There are some new vehicles labeled as Life Insurance that have some “live” benefits. We will briefly explore some of these policies.
How much “death benefit” do I need?
- Are you the primary earner for the family? If you suddenly died how would your family survive? The equation is this: how much insurance would you need, if the death benefit were invested in a monthly annuity, in order to replace your monthly income?
- Do you have a mortgage and other debt? How much insurance would it take to pay everything off and leave your family free and clear? How much additional might they need to cover miscellaneous costs until they can begin earning a living?
- Are you the primary care giver/homemaker? How much “death benefit” would your family need if to pay someone to do your care giver job, if invested in a monthly annuity.
- Are you a two income family? How much to replace either or both incomes?
- How much would you need to pay any estate taxes your heirs might have?
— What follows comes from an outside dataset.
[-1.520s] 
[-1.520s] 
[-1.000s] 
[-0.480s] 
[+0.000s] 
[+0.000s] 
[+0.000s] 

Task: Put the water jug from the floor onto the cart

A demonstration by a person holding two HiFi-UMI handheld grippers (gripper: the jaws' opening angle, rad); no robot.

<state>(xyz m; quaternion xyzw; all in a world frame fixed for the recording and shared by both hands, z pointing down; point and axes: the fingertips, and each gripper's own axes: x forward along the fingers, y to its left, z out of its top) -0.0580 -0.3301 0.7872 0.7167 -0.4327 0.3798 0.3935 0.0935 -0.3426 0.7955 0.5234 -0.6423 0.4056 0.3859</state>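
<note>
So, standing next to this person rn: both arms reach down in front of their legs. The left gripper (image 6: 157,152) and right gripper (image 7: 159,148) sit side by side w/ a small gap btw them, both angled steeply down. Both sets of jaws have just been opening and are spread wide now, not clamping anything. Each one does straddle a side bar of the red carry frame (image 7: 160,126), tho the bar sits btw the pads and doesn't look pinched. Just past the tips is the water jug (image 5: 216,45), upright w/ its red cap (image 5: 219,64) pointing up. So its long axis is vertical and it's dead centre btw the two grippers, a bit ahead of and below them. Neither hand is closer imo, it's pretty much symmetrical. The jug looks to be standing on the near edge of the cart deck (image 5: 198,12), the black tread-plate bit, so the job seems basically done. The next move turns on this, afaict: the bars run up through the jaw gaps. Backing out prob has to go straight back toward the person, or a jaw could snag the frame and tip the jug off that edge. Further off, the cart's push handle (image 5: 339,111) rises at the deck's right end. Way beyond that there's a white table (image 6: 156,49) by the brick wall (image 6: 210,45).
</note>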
Do our kids need insurance?
Oh, we agonize over this one, don’t we? Financial professionals disagree. How do we place a value on our children’s lives? One reason to do it is to give them a start on low cost insurance when they are young so it will cost them less when they really need it. Another reason is to have a small policy to pay funeral expenses.
Types of life insurance.
Term is the most common. Term is the lowest cost insurance but, as the name implies, exists only for a specific length of time, hence the name “term.” If you do not die before your policy “expires,” it goes away and you start over, usually at a higher rate or a lower death benefit. There is a subset of term insurance called “return of premium.” At the end of the term all of your premium payments are returned and you start over. Presumably the insurance company has “used” your money to make more money and can afford to return the premium. “Return of premium” policies usually cost more than traditional term.
Whole life differs from term in that it covers you for your “whole life.” In addition to the death benefit, it also contains an investment vehicle that pays a fixed rate of return. Because of this extra benefit, whole life costs more than term. It is also guaranteed to never go up in price.
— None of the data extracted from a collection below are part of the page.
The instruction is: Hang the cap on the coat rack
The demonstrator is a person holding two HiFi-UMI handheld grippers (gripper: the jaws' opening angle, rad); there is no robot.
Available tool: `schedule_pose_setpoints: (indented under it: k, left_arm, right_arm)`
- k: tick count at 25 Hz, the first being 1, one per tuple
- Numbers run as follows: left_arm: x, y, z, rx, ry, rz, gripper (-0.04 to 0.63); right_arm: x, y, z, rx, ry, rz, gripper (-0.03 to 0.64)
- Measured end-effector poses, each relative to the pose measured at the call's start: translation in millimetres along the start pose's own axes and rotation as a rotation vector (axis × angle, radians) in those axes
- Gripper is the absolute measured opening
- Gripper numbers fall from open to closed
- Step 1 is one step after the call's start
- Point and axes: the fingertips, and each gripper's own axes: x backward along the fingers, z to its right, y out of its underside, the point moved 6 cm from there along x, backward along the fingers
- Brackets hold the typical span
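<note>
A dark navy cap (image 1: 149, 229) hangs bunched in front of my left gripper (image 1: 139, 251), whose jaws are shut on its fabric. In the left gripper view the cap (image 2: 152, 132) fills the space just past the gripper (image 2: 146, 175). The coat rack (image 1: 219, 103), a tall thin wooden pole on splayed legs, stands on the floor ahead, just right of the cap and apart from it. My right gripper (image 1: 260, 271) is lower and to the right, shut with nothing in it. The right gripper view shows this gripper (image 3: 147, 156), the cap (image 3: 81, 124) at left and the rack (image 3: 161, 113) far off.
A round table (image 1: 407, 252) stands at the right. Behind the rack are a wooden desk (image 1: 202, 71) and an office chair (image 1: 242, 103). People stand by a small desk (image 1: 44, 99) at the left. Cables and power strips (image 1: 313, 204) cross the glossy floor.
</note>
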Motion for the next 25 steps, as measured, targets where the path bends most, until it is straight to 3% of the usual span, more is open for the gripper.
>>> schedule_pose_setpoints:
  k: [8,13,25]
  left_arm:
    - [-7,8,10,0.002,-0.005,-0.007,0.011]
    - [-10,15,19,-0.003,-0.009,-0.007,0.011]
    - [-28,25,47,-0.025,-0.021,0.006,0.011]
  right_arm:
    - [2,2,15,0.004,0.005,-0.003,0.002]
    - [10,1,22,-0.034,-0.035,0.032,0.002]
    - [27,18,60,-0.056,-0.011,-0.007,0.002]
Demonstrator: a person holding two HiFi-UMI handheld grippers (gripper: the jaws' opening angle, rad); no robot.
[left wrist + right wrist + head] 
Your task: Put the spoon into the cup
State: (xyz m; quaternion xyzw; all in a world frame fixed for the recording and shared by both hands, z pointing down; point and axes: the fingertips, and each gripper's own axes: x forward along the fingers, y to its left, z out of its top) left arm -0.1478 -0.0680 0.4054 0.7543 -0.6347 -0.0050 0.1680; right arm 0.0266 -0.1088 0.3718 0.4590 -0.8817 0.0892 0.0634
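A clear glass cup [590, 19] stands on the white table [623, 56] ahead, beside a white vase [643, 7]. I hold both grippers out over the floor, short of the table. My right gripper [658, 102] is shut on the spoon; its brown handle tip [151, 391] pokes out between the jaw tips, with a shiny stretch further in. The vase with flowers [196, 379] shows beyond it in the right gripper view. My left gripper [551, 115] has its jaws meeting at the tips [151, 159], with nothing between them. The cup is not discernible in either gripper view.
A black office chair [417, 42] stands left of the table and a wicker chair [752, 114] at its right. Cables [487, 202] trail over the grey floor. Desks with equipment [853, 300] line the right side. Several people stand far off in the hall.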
Universal life insurance is a type of policy that gives you an incredible amount of freedom. If you don’t want to pay the same amount each month, for example, you can customize a payment plan. The power is in your hands—but you know what they say about power: it comes with a lot of responsibility. Universal life insurance is no different. Your insurance advisor will work with you to come up with a suggested payment plan, but making those payments are all up to you.
Another interesting type of universal life insurance is called cash value. As its name suggests, this type of policy creates a cash value that accrues interest and grows as you pay into the policy. This is your money, and you can borrow against it or withdraw from the account. You can also cancel the policy at any time and the account’s cash value will be returned to you.
Find an insurance professional and be sure to explore all your options.